WHAT IS BEING ASKED. Stop after the line holding "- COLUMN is". Repeat exactly every line before it in the records below, that line too, and leave out the pictures.

RECORDED DATA.
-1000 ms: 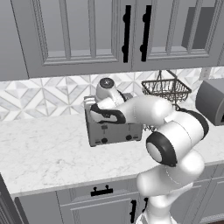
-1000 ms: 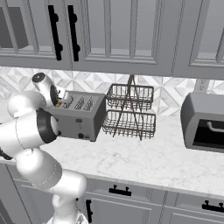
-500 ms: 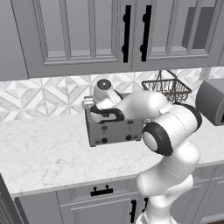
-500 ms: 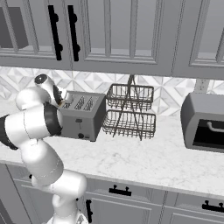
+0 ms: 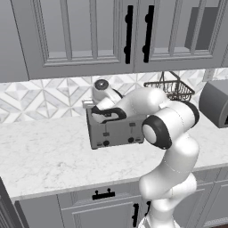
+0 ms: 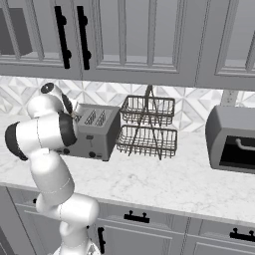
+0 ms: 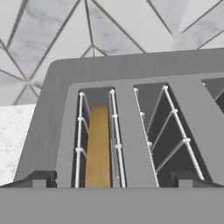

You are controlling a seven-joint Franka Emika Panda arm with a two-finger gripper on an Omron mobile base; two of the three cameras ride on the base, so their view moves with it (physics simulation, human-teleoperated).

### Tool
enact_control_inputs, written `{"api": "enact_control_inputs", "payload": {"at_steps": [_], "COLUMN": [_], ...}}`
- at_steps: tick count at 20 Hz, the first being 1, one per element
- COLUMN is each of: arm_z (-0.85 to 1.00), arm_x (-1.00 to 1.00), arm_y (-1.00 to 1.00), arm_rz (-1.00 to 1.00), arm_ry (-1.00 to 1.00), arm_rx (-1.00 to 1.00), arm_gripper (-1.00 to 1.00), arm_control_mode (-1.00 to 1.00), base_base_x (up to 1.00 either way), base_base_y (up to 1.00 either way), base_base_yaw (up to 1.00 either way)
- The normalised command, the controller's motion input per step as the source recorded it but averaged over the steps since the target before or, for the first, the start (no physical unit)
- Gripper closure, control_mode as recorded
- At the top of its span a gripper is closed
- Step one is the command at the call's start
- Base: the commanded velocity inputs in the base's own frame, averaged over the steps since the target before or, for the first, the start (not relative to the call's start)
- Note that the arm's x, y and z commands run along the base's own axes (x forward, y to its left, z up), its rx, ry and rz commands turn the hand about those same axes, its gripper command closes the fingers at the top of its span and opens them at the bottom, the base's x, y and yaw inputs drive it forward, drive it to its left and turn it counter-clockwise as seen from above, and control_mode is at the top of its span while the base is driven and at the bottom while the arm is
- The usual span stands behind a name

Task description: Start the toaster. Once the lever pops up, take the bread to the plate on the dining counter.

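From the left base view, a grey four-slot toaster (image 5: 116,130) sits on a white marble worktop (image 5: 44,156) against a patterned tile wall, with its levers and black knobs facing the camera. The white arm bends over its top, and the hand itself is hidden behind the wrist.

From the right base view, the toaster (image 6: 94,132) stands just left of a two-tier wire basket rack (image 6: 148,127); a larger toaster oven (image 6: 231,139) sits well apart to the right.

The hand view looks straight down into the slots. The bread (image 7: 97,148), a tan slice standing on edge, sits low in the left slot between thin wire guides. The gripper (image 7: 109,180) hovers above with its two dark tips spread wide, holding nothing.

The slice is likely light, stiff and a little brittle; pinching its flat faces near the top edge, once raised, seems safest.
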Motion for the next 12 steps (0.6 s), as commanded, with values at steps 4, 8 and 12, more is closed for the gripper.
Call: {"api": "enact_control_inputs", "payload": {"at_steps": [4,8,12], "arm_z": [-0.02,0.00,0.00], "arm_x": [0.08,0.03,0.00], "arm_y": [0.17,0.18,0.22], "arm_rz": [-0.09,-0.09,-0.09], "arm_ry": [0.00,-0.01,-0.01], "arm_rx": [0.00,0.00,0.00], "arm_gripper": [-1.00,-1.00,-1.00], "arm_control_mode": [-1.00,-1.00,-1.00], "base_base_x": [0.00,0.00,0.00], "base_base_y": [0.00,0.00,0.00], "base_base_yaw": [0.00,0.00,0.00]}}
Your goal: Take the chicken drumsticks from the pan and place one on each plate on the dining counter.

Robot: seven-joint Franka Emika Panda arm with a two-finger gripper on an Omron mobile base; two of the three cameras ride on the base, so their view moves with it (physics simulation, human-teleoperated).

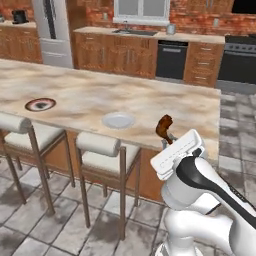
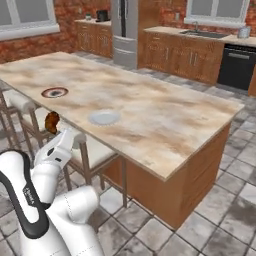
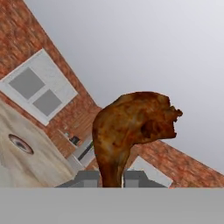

EXERCISE RESULT.
-1000 ms: 
-1000 ms: 
-500 ms: 
-500 ms: 
+0 ms: 
+0 ms: 
+0 ms: 

You are controlling a seven-joint Franka Emika Panda arm with a two-finger gripper on an Omron mobile base; two of the three cameras ride on the base, so their view moves with it (physics simulation, human-teleoperated).

### Tool
enact_control_inputs, written `{"api": "enact_control_inputs", "payload": {"at_steps": [_], "COLUMN": [_], ...}}`
- at_steps: tick count at 20 Hz, the first being 1, one per element
- COLUMN is each of: arm_z (-0.85 to 1.00), arm_x (-1.00 to 1.00), arm_y (-1.00 to 1.00), arm_rz (-1.00 to 1.00), arm_ry (-1.00 to 1.00), arm_rx (-1.00 to 1.00), arm_gripper (-1.00 to 1.00), arm_control_mode (-1.00 to 1.00), base_base_x (up to 1.00 either way), base_base_y (up to 1.00 either way), base_base_yaw (up to 1.00 either way)

Nothing further is required of the output.